Work request -
The listing is to be transcribed in full, with its images left out.

Information shown -
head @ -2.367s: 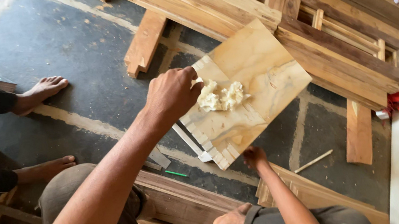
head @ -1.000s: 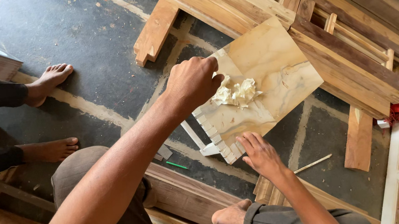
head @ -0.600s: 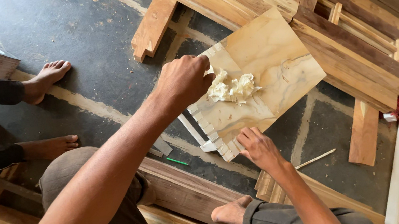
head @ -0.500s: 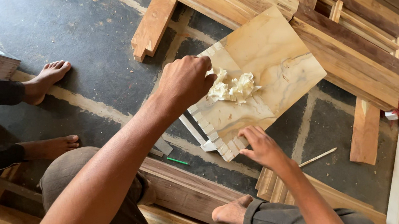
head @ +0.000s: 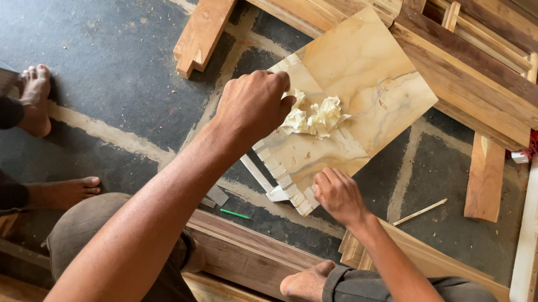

Answer to this exercise -
head @ -2.367s: 
head @ -1.000s: 
head @ -0.600s: 
head @ -0.500s: 
head @ +0.000s: 

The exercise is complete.